Read Debt of Honor Page 50


  But not now. Now there were Japanese fighters circling over the island, and now six men in fatigues and pistol belts were walking toward him and his charter. It was like something from a movie, he thought, one of those crazy TV mini-things from when the Russians were real.

  “Hello, how was the fishing?” the man asked. He had O-3 rank, Oreza saw, and a parachutist’s badge on the left breast pocket. Smiling, just as pleasant and friendly as he could be.

  “I bagged one hell of an albacore tuna,” Pete Burroughs said, his pride amplified by the four beers he’d drunk on the way in.

  A wider smile. “Ah! Can I see it?”

  “Sure!” Burroughs reversed his path and led them back to the dock, where the fish was still hanging head-down from the hoist.

  “This is your boat, Captain Oreza?” the soldier asked. Only one other man had followed their captain down. The others stayed behind, watching closely, as though under orders not to be too... something, Portagee thought. He also took note of the fact that this officer had troubled himself to learn his name.

  “That’s right, sir. Interested in a little fishing?” he asked with an innocent smile.

  “My grandfather was a fisherman,” the ishii told them.

  Portagee nodded and smiled. “So was mine. Family tradition.”

  “Long tradition?”

  Oreza nodded as they got to Springer. “More than a hundred years.”

  “Ah, a fine boat you have. May I look at it?”

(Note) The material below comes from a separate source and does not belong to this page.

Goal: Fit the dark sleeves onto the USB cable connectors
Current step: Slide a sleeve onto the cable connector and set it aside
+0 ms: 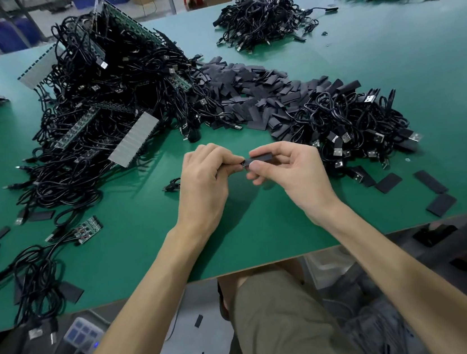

  “Sure, jump aboard.” Portagee went first and waved him over. The sergeant who’d walked down with his captain, he saw, stayed on the dock with Mr. Burroughs, keeping about six feet away from him. There was a pistol in the man’s holster, a SIG P220, the standard sidearm of the Japanese military. By this time all kinds of alarm were lighting off in Oreza’s brain.

  “What does ‘Springer’ denote?”

  “It’s a kind of hunting dog.”

  “Ah, yes, very good.” The officer looked around. “What sort of radios do you need for a boat like this. Expensive?”

  “I’ll show you.” Oreza led him into the salon. “Your people make it, sir, NEC, a standard marine VHF and a backup. Here’s my GPS nav system, depth finder, fish-finder, radar.” He tapped each instrument. They were in fact all Japanese-made, high quality, reasonably priced, and reliable as hell.

  “You have guns aboard?”

  Click. “Guns? What for?”

  “Don’t many islanders own guns?”

  “Not that I know of.” Oreza shook his head. “Anyway, I’ve never been attacked by a fish. No, I don’t have any, even at home.”

  Clearly the officer was pleased by that news. “Oreza, what sort of name is that?” It sounded native to the Ishii.

  “Originally, you mean? Way back, my people come from Portugal.”

  “Your family here a long time?”

  Oreza nodded. “You bet.” Five years was a long time, wasn’t it? A husband and wife constituted a family, didn’t they?

  “The radios, VHF you say, short-range?” The man looked around for other instruments, but clearly there were none.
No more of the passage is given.